→ **Your task**
Copy the lines below that contain "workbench".

(Saved data entries)
□ □ □ □

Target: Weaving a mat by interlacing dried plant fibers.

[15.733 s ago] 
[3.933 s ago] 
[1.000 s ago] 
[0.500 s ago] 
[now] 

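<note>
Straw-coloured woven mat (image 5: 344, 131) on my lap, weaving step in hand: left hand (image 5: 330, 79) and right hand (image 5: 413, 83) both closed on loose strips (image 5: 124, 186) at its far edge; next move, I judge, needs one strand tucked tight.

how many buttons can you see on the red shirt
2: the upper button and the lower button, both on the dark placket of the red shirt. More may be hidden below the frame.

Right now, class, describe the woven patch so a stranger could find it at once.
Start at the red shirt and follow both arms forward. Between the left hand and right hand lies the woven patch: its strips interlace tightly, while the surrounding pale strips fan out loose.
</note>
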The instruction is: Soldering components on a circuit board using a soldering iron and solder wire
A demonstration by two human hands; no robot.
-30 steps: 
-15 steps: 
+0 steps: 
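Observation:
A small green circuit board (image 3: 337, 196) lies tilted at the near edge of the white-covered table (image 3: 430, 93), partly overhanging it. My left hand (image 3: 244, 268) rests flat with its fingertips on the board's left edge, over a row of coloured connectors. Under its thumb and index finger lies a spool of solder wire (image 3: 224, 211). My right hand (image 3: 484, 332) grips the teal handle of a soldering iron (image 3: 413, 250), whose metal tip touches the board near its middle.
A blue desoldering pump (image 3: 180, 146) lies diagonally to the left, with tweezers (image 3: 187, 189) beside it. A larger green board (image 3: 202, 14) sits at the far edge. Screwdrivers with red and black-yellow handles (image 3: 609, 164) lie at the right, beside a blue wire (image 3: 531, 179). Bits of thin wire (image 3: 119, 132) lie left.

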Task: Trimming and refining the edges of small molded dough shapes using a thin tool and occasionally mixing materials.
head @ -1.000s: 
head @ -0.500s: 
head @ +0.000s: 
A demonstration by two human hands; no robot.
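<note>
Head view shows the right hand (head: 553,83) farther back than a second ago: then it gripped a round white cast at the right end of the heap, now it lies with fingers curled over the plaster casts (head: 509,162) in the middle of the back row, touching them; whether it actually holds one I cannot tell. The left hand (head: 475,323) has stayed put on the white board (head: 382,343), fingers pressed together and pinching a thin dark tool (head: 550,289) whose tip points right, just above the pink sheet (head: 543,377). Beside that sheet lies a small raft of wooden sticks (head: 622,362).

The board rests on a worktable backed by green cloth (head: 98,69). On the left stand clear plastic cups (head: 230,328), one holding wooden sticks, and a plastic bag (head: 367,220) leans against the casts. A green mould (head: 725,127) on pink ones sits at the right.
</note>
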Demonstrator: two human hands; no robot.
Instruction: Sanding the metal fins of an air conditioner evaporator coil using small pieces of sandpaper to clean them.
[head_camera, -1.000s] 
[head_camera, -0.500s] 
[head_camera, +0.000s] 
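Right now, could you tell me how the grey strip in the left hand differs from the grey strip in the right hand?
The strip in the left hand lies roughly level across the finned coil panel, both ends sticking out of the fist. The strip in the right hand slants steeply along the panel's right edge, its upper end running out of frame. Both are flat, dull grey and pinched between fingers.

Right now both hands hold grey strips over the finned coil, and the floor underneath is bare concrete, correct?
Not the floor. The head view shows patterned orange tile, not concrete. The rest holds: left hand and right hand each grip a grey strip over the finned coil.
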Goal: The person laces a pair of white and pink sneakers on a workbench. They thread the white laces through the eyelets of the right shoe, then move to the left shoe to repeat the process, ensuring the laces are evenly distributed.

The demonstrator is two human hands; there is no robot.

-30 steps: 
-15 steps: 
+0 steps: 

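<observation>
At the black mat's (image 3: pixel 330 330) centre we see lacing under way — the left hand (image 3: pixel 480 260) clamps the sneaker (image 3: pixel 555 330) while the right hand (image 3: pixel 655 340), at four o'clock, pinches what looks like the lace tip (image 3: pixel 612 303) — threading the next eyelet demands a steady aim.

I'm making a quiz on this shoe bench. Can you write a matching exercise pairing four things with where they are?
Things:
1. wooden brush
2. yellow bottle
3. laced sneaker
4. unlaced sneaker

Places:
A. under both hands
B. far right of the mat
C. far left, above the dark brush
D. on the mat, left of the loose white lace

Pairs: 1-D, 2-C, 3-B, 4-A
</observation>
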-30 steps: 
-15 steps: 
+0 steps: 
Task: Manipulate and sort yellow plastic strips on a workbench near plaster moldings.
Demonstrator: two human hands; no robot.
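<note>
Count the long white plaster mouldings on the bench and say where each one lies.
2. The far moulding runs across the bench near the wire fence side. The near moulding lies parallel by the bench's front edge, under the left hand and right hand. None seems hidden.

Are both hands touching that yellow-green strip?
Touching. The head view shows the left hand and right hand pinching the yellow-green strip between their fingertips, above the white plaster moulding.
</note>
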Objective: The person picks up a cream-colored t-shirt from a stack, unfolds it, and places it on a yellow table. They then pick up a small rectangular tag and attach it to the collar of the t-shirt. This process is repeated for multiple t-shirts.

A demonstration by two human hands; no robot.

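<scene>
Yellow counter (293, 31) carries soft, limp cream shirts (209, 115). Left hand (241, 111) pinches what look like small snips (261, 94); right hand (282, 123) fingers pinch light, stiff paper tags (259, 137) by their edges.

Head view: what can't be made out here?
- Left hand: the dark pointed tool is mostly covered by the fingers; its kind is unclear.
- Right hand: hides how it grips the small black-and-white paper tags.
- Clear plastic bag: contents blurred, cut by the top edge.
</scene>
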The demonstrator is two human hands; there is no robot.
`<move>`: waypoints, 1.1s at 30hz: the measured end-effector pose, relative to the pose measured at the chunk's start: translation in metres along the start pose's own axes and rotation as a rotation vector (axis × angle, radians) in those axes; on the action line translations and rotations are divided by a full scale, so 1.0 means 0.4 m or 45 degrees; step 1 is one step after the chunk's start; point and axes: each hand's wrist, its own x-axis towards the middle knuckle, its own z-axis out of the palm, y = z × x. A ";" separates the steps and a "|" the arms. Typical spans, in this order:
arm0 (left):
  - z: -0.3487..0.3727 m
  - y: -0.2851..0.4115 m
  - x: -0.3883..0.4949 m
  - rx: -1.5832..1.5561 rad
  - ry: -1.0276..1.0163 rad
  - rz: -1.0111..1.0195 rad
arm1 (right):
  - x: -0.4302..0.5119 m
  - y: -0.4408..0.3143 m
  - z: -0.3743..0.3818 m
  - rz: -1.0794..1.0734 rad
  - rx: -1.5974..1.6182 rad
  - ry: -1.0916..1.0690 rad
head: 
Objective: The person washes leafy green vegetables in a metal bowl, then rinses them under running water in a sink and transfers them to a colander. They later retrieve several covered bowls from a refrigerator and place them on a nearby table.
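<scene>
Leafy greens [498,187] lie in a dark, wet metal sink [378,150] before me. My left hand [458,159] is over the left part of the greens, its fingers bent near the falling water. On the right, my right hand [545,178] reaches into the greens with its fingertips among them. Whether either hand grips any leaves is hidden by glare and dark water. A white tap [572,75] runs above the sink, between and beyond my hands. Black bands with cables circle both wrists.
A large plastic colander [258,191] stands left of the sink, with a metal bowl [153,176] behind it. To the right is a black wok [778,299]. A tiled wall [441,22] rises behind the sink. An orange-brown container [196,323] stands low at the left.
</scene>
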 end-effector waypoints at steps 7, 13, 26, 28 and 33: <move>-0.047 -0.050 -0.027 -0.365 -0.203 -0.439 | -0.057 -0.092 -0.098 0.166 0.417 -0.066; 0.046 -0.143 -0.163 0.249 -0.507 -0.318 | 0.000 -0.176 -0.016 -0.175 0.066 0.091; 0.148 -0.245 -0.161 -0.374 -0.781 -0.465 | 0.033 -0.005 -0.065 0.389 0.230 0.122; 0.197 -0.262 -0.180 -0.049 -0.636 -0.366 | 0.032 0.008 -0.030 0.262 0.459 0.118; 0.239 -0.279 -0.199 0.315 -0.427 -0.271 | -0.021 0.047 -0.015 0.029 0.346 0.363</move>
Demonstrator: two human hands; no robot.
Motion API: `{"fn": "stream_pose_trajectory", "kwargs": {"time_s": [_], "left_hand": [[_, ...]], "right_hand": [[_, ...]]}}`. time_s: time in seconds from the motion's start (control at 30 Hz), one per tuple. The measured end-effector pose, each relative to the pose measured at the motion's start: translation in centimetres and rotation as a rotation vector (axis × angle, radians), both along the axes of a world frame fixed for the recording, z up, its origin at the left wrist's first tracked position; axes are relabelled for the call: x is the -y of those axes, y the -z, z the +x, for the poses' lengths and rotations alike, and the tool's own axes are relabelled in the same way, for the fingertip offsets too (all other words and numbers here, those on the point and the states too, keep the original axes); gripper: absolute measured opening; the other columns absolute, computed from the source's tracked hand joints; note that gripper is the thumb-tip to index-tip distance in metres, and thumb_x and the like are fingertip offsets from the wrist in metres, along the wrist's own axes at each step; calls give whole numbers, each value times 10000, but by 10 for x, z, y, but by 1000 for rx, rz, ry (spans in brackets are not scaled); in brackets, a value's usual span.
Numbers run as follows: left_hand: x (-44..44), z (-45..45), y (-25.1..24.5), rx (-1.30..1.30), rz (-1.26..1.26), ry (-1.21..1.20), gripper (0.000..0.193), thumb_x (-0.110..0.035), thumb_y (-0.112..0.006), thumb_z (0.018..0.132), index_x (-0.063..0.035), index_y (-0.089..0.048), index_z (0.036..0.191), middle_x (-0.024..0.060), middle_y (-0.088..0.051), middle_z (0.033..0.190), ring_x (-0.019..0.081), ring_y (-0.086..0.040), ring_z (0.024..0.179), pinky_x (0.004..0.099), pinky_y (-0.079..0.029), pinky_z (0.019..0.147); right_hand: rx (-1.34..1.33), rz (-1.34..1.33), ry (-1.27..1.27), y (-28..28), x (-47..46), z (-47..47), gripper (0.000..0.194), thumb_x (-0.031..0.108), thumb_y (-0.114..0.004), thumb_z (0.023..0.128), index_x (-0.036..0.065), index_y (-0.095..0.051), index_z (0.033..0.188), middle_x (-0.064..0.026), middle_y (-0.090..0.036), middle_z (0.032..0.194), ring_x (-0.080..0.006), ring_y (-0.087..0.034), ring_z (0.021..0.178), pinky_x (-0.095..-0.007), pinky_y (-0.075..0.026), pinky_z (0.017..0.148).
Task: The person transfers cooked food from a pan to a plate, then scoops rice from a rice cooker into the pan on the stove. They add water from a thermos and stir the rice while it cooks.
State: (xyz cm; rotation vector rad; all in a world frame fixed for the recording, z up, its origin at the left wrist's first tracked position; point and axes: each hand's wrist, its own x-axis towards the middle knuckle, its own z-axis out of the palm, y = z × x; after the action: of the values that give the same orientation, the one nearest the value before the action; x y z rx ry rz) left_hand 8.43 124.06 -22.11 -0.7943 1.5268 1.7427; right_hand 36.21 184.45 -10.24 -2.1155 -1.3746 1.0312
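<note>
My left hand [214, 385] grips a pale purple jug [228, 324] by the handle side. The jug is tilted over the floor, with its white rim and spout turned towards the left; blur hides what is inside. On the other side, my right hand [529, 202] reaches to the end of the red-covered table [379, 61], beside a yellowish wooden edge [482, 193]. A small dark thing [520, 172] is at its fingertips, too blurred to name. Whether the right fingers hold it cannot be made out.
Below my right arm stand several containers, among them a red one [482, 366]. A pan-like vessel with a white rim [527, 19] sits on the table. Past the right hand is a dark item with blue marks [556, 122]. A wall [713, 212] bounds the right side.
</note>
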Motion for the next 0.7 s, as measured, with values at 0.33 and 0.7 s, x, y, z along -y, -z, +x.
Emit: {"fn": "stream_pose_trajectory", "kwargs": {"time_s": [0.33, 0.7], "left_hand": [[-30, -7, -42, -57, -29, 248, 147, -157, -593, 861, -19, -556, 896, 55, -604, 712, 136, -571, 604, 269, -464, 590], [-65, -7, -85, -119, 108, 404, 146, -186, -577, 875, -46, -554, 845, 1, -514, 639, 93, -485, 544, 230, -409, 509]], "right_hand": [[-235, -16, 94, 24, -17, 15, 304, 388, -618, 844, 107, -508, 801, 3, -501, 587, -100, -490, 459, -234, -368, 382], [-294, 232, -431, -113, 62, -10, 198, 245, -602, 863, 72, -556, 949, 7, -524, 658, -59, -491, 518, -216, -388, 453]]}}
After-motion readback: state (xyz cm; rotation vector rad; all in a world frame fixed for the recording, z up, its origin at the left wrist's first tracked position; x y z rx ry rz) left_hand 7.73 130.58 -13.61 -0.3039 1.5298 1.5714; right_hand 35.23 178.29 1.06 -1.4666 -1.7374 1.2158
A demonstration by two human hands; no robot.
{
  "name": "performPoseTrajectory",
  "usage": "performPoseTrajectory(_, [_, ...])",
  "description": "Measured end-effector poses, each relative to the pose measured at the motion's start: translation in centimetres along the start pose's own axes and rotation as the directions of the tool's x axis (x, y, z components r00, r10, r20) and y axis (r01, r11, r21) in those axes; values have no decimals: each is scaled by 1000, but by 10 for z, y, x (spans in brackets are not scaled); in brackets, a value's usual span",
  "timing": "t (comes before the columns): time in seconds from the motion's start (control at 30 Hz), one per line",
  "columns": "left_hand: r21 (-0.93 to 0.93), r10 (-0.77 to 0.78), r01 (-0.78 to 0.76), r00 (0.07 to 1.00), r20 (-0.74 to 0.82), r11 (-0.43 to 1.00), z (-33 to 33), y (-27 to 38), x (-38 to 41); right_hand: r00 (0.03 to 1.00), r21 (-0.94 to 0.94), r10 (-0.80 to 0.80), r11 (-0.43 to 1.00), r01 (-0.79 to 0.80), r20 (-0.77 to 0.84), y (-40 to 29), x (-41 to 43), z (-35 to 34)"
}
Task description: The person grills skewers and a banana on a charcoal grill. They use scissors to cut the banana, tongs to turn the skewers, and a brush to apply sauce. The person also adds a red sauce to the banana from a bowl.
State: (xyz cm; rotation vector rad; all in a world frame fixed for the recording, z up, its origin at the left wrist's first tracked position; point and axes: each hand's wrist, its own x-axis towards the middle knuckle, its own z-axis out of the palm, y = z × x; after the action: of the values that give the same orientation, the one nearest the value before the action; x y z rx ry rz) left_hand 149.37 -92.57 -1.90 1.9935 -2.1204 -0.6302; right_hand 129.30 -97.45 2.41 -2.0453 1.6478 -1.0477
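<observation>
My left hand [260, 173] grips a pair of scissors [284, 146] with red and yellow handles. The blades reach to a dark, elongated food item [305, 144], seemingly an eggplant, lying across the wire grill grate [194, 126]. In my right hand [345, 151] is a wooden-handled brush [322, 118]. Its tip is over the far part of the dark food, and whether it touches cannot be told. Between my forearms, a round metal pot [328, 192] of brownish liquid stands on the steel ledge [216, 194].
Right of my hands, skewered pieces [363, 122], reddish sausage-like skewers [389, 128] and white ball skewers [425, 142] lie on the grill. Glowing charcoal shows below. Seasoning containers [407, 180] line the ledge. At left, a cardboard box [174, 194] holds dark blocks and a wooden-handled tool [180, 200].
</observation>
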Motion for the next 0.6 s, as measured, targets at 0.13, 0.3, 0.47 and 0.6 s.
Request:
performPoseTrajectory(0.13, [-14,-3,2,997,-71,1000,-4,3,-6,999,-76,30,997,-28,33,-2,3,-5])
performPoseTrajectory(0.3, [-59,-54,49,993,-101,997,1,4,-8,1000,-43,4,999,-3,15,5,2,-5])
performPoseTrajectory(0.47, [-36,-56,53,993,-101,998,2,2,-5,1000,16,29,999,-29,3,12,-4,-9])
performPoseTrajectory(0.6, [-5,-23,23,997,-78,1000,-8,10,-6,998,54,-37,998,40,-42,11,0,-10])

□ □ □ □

→ **Reply to the exercise**
Goal: The person laces a pair of white and pink sneakers on a workbench. They thread the white laces through the eyelets of the right shoe, then move to the left shoe to repeat the process, ensuring the laces are evenly distributed.
Task: Manipulate and sort yellow plastic strips on a workbench near plaster moldings.

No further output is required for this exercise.